What the task asks: Tell me how many lines in the entries below contain the word "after"; reply with the number and nothing else.

(Stored entries)
----
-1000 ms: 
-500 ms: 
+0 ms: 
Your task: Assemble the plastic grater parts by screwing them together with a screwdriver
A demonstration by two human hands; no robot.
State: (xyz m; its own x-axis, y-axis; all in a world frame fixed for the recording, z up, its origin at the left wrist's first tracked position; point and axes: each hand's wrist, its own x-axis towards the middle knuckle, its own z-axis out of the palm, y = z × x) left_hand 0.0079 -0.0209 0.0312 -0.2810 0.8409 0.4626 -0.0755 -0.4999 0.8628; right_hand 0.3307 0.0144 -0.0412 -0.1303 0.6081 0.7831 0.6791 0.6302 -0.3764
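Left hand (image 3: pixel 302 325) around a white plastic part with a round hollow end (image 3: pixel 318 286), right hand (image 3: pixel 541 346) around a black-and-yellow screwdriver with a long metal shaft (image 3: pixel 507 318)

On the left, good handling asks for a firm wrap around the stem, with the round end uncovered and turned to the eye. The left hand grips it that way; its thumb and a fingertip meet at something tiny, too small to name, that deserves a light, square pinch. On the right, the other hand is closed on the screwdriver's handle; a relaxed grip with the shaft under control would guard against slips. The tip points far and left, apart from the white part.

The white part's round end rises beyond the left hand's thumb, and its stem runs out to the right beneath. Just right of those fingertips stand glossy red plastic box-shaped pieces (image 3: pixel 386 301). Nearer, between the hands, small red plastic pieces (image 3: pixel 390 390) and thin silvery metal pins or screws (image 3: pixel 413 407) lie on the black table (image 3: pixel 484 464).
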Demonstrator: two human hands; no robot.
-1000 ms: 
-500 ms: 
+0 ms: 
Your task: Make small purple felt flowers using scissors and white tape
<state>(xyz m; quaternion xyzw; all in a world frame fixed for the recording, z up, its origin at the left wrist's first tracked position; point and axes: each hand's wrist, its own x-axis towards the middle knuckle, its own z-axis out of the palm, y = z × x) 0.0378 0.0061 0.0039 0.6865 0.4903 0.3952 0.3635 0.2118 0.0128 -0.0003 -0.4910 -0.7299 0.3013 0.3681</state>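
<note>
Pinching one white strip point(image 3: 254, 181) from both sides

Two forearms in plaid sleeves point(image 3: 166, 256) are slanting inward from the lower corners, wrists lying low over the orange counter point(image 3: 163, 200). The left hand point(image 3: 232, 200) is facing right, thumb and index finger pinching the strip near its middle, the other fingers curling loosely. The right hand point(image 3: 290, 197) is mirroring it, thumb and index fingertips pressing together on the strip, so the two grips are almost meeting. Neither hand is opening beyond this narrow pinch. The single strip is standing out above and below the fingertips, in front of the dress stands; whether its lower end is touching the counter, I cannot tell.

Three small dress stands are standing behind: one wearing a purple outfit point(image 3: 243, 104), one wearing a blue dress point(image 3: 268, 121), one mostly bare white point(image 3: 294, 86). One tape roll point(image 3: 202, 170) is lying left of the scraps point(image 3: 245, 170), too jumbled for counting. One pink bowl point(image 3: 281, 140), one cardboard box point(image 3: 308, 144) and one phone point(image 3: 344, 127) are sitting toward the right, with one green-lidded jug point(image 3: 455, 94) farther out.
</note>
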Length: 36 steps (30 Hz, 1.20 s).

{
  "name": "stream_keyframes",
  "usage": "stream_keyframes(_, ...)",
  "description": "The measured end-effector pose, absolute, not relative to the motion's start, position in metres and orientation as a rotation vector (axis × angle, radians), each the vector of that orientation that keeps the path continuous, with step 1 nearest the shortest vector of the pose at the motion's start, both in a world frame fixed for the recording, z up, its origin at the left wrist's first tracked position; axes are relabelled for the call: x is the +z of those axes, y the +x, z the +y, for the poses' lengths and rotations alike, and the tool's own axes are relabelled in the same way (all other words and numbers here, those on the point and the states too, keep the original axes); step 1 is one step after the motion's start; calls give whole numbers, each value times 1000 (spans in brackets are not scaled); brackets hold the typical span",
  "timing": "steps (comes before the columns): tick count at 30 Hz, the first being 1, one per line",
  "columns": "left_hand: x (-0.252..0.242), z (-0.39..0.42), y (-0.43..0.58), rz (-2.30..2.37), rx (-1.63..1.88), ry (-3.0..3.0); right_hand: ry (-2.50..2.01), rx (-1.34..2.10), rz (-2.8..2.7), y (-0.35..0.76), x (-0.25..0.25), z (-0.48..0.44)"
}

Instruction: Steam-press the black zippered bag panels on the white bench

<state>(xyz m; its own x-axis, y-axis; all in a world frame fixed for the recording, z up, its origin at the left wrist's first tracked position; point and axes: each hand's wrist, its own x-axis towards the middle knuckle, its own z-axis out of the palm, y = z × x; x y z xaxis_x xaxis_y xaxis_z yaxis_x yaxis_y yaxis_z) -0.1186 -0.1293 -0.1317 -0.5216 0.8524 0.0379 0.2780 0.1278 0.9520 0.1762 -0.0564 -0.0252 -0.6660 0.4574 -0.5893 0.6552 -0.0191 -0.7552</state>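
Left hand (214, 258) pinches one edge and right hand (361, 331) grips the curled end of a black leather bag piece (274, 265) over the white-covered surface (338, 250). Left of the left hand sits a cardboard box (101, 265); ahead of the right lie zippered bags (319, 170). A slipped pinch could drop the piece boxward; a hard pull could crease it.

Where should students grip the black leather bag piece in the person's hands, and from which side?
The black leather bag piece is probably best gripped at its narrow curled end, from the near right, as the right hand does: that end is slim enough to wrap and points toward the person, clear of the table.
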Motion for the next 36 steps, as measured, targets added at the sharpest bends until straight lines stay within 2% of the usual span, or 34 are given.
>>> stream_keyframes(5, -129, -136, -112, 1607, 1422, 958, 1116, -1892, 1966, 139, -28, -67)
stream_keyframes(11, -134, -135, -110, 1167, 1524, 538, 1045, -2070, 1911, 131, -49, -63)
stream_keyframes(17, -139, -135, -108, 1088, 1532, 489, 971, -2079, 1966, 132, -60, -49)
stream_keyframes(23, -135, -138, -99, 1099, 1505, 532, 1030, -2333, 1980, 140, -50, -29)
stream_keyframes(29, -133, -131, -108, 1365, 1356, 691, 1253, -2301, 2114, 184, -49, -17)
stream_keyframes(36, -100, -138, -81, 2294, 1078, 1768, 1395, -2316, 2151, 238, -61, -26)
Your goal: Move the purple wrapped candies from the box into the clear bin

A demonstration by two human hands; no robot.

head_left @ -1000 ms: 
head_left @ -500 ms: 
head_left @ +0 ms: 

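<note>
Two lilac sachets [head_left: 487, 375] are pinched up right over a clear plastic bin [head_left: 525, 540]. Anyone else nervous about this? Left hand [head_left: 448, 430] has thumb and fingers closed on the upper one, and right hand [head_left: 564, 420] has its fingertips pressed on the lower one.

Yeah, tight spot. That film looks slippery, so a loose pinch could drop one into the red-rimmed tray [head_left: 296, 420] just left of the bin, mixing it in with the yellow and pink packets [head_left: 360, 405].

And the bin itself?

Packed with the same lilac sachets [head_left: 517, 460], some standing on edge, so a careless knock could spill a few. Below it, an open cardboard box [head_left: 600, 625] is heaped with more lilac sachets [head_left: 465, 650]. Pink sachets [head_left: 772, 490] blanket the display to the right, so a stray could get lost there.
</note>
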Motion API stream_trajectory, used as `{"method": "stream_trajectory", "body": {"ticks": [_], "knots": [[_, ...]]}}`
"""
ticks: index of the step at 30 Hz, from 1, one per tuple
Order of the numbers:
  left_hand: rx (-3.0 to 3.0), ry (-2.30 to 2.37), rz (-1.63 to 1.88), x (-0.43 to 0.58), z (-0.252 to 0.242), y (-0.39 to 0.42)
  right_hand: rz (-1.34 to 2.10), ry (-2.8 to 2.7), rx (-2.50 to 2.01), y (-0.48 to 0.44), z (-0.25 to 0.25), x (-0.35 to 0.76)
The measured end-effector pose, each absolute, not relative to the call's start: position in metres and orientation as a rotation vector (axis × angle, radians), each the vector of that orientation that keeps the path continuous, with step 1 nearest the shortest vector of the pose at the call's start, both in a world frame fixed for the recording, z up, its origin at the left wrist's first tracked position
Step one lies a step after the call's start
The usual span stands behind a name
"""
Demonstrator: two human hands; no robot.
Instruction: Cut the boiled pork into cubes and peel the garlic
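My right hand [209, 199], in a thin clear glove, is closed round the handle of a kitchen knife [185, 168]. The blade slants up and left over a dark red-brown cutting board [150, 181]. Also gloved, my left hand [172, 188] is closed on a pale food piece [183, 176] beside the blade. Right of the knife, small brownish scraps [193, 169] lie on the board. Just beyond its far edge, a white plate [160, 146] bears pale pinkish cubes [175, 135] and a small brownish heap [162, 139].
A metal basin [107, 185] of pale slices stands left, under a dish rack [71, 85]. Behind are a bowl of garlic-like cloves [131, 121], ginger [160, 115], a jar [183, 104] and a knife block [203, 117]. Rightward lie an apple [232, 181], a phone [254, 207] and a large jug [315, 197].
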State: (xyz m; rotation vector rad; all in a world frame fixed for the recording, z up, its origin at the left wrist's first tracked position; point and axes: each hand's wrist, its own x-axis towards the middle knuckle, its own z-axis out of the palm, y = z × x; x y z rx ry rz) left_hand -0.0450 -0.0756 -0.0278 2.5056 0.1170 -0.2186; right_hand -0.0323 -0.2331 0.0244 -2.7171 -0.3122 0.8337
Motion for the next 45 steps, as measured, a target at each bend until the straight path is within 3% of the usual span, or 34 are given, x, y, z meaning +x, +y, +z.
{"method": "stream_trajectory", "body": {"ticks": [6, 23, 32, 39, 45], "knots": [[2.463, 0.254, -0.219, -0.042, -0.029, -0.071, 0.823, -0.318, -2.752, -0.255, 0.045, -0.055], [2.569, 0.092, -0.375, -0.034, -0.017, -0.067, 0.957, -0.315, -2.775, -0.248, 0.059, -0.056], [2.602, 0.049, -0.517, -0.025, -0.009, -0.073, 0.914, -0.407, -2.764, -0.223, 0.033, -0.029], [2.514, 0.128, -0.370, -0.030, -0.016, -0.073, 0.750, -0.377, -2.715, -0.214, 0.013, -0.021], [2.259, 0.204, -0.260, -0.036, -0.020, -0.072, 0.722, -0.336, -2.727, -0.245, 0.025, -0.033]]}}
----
Answer to this exercise: 2